↓

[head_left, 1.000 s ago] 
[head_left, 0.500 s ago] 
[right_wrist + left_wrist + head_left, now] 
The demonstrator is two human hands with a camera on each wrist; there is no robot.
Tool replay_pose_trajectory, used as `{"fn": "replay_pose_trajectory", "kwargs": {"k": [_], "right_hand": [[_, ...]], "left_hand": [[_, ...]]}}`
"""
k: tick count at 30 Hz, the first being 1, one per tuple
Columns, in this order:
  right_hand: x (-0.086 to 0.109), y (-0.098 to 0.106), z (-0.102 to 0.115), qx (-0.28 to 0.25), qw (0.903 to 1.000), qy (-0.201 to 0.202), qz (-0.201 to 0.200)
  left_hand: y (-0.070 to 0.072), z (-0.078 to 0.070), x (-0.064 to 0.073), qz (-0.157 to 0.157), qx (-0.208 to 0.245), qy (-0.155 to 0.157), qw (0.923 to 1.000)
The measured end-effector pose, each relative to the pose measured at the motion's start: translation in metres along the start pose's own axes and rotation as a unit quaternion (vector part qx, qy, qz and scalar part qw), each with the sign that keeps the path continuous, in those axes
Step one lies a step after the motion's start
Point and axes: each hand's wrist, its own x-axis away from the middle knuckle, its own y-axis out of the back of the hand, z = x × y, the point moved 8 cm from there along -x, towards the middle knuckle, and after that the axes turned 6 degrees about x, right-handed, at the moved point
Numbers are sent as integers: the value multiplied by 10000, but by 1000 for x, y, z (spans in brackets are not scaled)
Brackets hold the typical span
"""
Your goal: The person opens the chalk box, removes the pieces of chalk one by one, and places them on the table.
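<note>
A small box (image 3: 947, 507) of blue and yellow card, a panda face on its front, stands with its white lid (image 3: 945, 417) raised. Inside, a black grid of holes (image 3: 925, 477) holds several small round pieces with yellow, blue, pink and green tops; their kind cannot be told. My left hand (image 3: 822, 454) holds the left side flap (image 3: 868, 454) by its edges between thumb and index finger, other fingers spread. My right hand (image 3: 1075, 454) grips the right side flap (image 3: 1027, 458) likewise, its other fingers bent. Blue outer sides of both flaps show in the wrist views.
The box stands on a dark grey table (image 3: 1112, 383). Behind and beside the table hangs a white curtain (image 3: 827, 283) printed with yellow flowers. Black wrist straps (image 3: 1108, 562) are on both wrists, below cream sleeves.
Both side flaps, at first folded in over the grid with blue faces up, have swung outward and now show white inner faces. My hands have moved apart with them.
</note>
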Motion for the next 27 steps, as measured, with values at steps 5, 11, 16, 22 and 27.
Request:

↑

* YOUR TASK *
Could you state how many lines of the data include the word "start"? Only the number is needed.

* SOLUTION BELOW *
2